Chaque fois que je commence une nouvelle de ce projet, chaque fois que j'effleure un personnage, la question de sa survie se pose. Jovette n'aimerait pas. Elle me trouverait certainement lâche. Sauf qu'écrire un recueil de nouvelles sur le 11 septembre et ne "tuer" aucun personnage, ne serait-ce pas la définition même de la lâcheté? Mais alors, qui tuer?

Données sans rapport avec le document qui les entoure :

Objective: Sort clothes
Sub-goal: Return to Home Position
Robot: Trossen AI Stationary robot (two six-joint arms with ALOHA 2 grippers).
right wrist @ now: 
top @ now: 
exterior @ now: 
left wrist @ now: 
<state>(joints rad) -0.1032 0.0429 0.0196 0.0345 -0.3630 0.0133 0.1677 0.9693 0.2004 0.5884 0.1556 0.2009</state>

La question de la mort est là, dans mon atelier, elle était là avant que j'entame ce projet sur le 11 septembre. Tous les personnages d'Autour d'eux la fréquentent de près ou de loin, sauf peut-être un, pour lequel il est peut-être question davantage de mort métaphorique. Sauf que l'enjeu n'est pas le même, maintenant. Je ne peux pas tous les faire sortir indemnes des tours. Ce serait contourner une sorte de vérité, non pas parce que mes personnages ont vraiment existé, mais bien parce que j'ai choisi de les placer là, dans ce lieu, ce jour.
Mais alors qui tuer?
Le risque, bien sûr, c'est de sauter à pieds joints dans la mythification. De ne faire mourir que ceux qui le méritent, ou alors de les faire mourir de telle manière qu'ils "représentent" un type de victime. À la fin de la journée du 11 septembre, 3 pompiers ont hissé un drapeau américain sur les décombres. Un geste simple, qu'ils voulaient porteur d'espoir. Un drapeau "emprunté" sur un bateau qui se trouvait à proximité. Un geste simple, transformé en icône. Une photographie qui, finalement, reproduit une autre photographique iconique, celle de Iwo Jiwa. Dans les mois qui ont suivi, les trois hommes sont devenus des figures, ils ont répété le geste devant des foules dans des stades. Comme les soldats d'Iwo Jiwa. Et puis il a été décidé qu'il fallait commémorer le geste, et quoi de mieux qu'une statue. Une statue de bronze, reproduisant une photographie montrant un geste qui reproduit une photographie montrant un geste. Mise en abîme sans fin de l'imaginaire héroïque américain. Sauf que. Sauf que pour témoigner de la "réalité" du 11 septembre, il fut décidé que plutôt que de représenter les trois pompiers du 11 septembre, trois hommes blancs, la statue serait moins homogène que la réalité du FDNY. Évidemment, le geste fut décrié. Cela ne témoignait pas de la réalité des pompiers morts le 11 septembre. Cela détruisait d'une certaine façon l'icônicité des trois pompiers qui avaient décidé d'utiliser leur célébrité pour aider les familles de pompiers.
Quand j'étais enfant, Passe-partout est soudainement devenu multi-ethnique. Protéiforme. Noir, blanc, asiatique. En chaise roulante. Sûrement avec des appareils orthodontiques. À New York, la sculpture jouait du Passe-partout, sombrait dans le politically correct.
Vous comprenez la question n'est-ce pas? Le 11 septembre, près de 3000 personnes sont mortes. Mais 15000 ont pu être évacuées des tours. 3 hommes sont morts pour chaque femme décédée dans les attentats. La moyenne d'âge était de 35-45 ans. Suis-je tenue à une représentation proportionnelle?
Alors je reviens avec ma question de départ: qui dois-je tuer, comment et pourquoi?
3 commentaires:
Question délicate et agréable. Le qui est un pourquoi. Le comment est clair, défini. Puisqu'il s'agit d'une situation dont l'issue est sans équivoque. À quel point est-il nécessaire de démontrer la mort, d'aller jusqu'au bout d'une scène lorsque le théâtre s'effondre?
Même le comment n'est pas si univoque qu'on le croit...
Assurément, le «comment» peut, à lui seul, être un sujet d'écriture. Mais après avoir entendu tes préoccupations et avoir lu tes extraits, je crois que l'enjeu s'approche surtout de l'imaginaire du «comment» plutôt du «comment» réel. La question qui tue tourne autour de ce que tu souhaites évoquer. Quelle éthique de représentation peut transmettre la sensibilité particulière de ton projet? Quelles sont les émotions à l'origine des idées? Ou sinon, de manière plus brutale, quel livre inexistant souhaites-tu lire sur ce sujet?